**WHAT IS EXPECTED:**
Lines from the beginning of the data through the line containing "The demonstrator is" are to be copied exactly, with no other line included.

**MATERIAL PROVIDED:**
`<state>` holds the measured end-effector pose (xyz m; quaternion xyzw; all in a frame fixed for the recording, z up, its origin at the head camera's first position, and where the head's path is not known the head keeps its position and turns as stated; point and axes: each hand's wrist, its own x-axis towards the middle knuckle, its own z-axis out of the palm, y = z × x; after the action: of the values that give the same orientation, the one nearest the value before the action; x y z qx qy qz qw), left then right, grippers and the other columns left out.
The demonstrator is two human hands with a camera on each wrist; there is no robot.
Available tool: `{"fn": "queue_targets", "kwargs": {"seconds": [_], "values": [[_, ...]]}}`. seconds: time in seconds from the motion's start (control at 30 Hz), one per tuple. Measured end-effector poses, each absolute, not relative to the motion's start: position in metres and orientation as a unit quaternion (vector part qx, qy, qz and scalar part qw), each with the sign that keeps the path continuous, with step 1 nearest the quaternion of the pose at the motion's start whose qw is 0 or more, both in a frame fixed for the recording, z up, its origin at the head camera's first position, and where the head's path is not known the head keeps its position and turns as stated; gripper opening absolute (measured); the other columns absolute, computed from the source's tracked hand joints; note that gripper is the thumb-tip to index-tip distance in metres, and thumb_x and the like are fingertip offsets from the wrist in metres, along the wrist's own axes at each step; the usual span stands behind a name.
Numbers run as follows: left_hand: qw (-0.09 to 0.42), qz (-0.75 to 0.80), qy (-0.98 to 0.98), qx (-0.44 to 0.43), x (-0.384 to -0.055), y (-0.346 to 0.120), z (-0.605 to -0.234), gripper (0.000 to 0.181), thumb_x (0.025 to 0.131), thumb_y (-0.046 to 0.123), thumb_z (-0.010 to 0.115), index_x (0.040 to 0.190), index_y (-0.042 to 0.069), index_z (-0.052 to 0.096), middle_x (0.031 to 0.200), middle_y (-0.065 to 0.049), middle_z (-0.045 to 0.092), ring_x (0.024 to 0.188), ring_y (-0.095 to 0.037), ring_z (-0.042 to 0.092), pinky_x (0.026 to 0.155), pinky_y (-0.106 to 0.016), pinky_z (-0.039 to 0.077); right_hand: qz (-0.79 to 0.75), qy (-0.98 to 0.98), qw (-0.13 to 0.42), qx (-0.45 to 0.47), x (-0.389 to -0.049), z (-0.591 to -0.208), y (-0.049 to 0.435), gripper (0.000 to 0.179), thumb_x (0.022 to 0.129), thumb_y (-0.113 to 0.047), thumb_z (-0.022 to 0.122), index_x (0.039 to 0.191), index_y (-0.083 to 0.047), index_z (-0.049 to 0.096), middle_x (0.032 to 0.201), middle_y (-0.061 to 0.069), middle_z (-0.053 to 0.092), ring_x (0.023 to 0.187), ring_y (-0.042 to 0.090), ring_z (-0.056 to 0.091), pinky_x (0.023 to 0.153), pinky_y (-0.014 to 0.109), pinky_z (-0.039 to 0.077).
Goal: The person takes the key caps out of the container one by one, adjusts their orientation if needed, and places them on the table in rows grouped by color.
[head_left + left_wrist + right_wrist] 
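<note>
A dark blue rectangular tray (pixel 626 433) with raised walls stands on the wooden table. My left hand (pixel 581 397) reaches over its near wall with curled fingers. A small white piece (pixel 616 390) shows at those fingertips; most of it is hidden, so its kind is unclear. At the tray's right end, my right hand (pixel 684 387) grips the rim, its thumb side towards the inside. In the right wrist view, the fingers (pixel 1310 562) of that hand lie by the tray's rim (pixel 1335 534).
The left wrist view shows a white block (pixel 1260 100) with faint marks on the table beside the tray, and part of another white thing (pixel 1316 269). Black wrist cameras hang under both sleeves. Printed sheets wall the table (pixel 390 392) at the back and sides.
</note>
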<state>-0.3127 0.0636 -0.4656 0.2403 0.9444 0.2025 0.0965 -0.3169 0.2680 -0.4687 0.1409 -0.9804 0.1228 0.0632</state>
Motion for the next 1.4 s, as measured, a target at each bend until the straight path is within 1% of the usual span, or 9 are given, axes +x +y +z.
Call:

**RESULT OF THIS EXERCISE:**
`<state>` holds the measured end-effector pose (xyz m; quaternion xyzw; all in a frame fixed for the recording, z up, its origin at the head camera's first position, and where the head's path is not known the head keeps its position and turns as stated; point and axes: each hand's wrist, its own x-axis towards the middle knuckle, its own z-axis out of the palm, y = z × x; after the action: of the values that give the same orientation, the one nearest the value before the action; x y z qx qy qz qw), left then right, grippers and the other columns left out.
The demonstrator is two human hands with a camera on each wrist; there is no robot.

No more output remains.